Not intimidated, one of the waiters, filling Brad's glass, mentions,
"That's okay. Later on we'll see the shit hit the fan!"

"What's that supposed to mean?" Brad asks him.

"Thanks Jack," Theo says, after a fresh water is poured. "What Jack means,
is after we're gone, probably Thomas here will get a heavy tongue-lashing
from Scanlon and if he's lucky will be put on probation, as opposed to
being fired."

"No," Thomas half-jokes, "I couldn't be `that' lucky!"

Infused with seething hate, Brad says, "I'd like to grab a hold of his
balls and give them a hefty twisting!"

Finishing up on Thomas' water, Jack lingered a little, waiting for the
conversation over Scanlon to unwind. He interjects, "Don't bother," and
after a snicker, "he'd probably like it!"

Leaving, Brad butts his chair out from under himself, saying in a prim and
proper manner, "Excuse me gents, but I've gotta take a piss!"

Theo grinned, giggled, wondering if Brad would ever make it in high
society.

%

"Can we back up a minute here?" Jase says.

"What? Where?" Adam replies, the nineteen year old picking his head up from
Jase's pec-pillow and looking at him with question.

"I thought you said you had an apartment, then you say you need to get
one. What gives?"

One thing lacked in their whole conversation, Adam finally divulging, which
made him slide, then roll off of Jase's bod, "I sort of had this
roommate..."

"A guy?"

"Of course! I'm 100% gay?"

"Just checking," Jase says, turning and pocketing the pillow with his
elbow. Right on top of things, "So you `had' or `still have' a roommate?"

"Have and... don't get mad..."

Smiling, Jase replies, "I might, but go ahead."

"Fair enough," Adam says, continuing, "but the truth is, it's more `his'
apartment than mine. I sort of like met him at a bar, followed him home, he
liked the sex and asked me to room with him."

"Sex for rent. Interesting concept."

Admitting it, Adam replies, "Yeah, I guess if you want to get technical."

Calling it like he thought, Jase says, "So more or less you're about as
well off as me?"

Adam says, "Not really. You have a toothbrush?"

Adamant and funny at the same time, Jase replies, "It's one thing I don't
share!"

"After this," Adam smiles as his hand slips around Jase's flaccid 9.5, he
says, "I don't care if I brush my zoobies ever again!"

"Ewe!"

"I suppose that ditches my chances for a goodnight kiss?" He slips his arm
under Jase's neck and tugs him closer.

Daringly, Jase laughs as he quips, "Kiss my ass!"

"Mm-m-m, I'd love to!"

"Well I'm tired," Jase says. "And besides, after you sucked me dry twice, I
doubt you have any sucking power left!"

It was an excuse to get some shuteye, not which Jase would choose as a
preference over having his fuck-tool worked over for the third time.
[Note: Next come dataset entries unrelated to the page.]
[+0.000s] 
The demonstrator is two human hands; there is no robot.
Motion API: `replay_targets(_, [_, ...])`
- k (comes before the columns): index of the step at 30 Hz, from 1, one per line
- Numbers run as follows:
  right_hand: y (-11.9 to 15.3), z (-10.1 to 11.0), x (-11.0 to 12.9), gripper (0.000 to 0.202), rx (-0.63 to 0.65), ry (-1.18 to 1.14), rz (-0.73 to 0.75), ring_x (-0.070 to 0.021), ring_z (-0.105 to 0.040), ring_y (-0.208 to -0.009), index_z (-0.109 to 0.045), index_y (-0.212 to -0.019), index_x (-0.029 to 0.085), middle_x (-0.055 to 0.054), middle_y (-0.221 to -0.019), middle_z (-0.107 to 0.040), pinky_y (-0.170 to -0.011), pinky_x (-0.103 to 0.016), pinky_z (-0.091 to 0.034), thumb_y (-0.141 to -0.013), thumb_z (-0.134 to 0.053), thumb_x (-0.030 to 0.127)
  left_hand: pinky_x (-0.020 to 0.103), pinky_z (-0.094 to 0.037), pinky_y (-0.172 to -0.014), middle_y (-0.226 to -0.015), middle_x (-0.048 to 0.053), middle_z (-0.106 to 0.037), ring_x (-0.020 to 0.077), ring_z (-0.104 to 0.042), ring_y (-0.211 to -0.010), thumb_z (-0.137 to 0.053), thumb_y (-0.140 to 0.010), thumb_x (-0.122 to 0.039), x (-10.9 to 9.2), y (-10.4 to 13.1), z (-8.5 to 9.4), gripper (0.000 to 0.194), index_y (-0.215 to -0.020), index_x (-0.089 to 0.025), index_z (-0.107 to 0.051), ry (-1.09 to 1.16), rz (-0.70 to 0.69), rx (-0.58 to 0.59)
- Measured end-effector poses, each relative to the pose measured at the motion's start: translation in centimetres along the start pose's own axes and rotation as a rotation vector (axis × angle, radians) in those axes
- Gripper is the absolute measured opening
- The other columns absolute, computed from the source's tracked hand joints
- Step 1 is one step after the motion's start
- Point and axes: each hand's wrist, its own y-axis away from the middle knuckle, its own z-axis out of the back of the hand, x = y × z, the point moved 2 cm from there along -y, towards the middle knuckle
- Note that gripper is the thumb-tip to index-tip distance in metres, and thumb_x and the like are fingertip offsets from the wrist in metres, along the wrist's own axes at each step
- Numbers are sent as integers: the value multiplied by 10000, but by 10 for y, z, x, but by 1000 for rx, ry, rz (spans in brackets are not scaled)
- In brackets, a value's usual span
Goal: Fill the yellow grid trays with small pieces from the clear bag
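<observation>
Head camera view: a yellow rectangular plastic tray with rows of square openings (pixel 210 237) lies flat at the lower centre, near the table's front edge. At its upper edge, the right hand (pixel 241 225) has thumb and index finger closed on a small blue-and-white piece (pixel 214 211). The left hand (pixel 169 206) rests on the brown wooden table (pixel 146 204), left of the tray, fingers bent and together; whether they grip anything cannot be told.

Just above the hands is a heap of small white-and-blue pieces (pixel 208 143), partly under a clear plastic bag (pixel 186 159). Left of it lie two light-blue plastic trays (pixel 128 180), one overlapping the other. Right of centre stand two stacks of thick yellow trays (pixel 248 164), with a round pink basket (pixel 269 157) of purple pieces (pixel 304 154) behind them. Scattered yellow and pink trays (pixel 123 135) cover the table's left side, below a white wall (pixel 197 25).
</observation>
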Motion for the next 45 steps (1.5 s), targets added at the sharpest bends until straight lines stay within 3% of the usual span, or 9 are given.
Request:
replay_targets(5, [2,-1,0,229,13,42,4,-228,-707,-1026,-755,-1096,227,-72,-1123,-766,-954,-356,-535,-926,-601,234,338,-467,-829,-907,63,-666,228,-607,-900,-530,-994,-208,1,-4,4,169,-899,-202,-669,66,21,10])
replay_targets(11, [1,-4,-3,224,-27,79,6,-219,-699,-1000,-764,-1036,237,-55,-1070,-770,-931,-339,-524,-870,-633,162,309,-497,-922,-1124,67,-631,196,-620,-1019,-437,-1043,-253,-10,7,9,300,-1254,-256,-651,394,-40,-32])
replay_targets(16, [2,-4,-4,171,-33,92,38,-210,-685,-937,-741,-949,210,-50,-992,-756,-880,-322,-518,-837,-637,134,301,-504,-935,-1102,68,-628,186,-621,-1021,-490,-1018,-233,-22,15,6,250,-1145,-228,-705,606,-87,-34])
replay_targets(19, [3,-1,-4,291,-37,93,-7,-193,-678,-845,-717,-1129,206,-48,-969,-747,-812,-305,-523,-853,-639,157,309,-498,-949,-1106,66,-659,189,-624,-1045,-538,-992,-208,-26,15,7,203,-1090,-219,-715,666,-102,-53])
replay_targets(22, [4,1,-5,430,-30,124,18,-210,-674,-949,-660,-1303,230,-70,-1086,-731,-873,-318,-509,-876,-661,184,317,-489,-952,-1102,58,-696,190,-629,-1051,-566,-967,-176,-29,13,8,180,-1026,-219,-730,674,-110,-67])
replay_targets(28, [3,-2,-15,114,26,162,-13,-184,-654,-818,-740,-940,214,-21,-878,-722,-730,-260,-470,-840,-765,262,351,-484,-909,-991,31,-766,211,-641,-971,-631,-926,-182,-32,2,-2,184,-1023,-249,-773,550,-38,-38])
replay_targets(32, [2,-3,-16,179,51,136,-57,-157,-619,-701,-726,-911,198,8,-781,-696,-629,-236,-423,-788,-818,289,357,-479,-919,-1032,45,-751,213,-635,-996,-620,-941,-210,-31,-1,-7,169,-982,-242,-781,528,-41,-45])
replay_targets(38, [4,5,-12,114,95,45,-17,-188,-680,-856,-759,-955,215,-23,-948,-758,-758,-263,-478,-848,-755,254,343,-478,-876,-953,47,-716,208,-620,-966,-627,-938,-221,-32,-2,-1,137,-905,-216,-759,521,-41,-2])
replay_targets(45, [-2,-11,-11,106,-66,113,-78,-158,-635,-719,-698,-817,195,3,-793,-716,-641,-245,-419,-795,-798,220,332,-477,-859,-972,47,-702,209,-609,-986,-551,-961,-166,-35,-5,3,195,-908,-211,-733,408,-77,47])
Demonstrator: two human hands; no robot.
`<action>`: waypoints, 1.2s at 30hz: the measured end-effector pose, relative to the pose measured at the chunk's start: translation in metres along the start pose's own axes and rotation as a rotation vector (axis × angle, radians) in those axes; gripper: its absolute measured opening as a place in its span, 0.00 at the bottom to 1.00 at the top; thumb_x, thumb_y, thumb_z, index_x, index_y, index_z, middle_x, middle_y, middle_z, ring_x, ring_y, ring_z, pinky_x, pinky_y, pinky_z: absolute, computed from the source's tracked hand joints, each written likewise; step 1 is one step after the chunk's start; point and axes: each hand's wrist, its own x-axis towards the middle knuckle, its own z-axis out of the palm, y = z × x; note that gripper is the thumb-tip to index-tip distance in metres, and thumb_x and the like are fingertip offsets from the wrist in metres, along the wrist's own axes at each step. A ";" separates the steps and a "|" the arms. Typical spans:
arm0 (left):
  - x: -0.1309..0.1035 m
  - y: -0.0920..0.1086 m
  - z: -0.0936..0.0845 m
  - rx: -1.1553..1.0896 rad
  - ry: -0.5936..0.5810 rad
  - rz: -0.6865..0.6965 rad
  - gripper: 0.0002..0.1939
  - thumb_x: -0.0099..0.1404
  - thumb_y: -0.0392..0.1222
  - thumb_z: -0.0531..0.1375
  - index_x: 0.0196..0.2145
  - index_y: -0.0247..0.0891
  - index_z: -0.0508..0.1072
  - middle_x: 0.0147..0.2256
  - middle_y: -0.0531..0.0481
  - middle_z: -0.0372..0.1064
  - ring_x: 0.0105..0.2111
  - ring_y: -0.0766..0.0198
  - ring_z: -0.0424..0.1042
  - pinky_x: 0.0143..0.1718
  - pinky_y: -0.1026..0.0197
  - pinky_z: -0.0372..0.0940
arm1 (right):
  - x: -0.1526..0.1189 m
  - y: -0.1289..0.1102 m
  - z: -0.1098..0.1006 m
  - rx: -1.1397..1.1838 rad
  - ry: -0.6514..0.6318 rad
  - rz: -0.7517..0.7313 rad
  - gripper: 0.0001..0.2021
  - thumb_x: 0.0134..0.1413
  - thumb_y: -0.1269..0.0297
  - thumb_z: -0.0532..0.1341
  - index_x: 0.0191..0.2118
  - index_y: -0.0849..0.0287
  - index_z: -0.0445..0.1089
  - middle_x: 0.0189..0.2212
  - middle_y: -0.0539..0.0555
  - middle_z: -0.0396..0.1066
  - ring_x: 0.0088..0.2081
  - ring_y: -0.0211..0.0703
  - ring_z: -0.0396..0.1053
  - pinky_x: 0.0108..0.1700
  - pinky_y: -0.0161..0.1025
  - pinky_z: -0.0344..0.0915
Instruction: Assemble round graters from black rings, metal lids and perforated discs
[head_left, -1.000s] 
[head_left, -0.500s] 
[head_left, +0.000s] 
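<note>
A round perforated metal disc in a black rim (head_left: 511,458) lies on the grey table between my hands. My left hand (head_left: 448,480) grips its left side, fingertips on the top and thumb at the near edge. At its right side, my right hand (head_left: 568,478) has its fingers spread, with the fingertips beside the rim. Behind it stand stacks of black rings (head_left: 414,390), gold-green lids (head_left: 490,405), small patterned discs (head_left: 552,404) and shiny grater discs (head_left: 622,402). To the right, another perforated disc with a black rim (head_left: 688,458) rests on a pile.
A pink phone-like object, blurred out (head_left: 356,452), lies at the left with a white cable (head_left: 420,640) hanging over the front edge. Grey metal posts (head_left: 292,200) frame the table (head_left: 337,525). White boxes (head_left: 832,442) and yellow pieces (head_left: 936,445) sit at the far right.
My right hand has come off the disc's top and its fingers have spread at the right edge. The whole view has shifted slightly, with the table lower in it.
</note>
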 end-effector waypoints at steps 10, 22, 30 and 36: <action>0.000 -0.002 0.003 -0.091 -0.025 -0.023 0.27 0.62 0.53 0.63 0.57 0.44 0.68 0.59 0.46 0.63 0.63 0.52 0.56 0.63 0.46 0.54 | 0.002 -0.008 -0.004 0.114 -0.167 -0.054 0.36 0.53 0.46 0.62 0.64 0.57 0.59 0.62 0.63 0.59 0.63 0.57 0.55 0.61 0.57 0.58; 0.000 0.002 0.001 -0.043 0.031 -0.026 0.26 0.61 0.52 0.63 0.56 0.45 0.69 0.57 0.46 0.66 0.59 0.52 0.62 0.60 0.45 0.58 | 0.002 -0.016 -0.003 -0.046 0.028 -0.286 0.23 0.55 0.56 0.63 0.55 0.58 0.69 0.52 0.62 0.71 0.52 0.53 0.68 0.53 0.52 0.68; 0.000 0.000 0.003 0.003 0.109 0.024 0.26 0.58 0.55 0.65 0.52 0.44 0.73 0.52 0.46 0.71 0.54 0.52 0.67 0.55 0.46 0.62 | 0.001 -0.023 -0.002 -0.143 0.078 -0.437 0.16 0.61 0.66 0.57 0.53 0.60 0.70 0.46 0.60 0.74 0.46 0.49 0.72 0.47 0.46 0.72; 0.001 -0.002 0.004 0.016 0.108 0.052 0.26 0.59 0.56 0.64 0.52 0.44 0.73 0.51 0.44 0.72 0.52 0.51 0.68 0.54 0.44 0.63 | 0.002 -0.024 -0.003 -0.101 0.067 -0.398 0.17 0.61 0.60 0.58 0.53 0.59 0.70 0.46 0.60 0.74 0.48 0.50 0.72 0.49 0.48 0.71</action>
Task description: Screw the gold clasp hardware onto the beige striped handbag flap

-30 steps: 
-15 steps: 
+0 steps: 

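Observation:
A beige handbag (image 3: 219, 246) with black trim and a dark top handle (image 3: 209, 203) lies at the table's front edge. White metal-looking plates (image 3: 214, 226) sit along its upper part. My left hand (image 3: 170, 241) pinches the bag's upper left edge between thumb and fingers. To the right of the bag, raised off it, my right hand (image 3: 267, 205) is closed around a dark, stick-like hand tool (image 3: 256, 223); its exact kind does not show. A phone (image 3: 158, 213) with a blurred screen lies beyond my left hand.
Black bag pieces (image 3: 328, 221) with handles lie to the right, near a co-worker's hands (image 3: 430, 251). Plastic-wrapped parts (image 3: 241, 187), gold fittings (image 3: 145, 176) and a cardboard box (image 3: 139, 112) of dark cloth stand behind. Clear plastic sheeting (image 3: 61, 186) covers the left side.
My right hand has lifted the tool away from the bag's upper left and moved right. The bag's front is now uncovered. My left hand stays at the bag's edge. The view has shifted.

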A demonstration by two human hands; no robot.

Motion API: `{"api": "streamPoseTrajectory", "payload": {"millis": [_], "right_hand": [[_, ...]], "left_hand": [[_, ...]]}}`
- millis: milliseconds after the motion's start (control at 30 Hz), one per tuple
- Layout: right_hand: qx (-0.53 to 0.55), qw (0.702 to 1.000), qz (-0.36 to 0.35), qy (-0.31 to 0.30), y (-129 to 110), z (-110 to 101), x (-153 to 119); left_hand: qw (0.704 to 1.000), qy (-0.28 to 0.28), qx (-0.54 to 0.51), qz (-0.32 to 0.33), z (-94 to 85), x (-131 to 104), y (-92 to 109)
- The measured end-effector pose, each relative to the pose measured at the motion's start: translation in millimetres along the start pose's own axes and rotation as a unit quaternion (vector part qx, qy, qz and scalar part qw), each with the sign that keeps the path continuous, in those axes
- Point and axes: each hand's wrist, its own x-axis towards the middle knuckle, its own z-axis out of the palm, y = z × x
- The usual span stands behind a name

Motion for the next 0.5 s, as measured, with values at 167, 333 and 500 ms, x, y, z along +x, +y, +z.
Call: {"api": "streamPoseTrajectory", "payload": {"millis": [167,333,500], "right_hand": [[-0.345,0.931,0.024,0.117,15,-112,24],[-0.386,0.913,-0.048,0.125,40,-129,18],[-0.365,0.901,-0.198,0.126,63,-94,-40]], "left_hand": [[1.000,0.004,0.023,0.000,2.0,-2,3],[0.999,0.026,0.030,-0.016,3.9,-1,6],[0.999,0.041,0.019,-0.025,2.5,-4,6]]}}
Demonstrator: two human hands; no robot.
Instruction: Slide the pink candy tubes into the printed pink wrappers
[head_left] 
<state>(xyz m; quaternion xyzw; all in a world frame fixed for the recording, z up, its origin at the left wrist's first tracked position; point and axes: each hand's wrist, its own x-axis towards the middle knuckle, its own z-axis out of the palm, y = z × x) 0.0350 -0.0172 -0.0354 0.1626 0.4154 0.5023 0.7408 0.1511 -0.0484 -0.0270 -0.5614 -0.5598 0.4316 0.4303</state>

Too,
"it's not `night', it's `morning'?"

Faking a yawn, Adam says, "You're right."

Contrary, they lay there, Adam once again taking up a position of using
Jase's left pec for a pillow, his lips gently nibbling, eliciting little
cooing sounds of emotion till they died out.

%

Passing by a waiter he didn't know, Brad asks, "Say, have you seen Scanlon
around anywhere?"

"He's usually back in his office, unless a problem arises." Maybe Brad
didn't know him, but the waiter recognized Brad as the one who put Scanlon
in his place. Including him, very few had respect for the man, him saying,
"I liked what you did over there," he nods towards the big plate glass
windows.

A toothy grin, Brad replies, "Oh yeah? I take it there's no love lost
between you two?"

"Or almost anyone else," he affirms.

Brad jokes, saying, "Maybe you'd like to help me fuck him over?" He
giggles.

"Oh, I'd do more than punch his ass!"

Really, his only interest in seeking out Scanlon was to make things right
for Thomas later on. Now, between what Jack and this other dude were
saying, he wondered something else, whether it were a cliche or, "Hey, mind
if I ask kind of a.... um, kinky question?"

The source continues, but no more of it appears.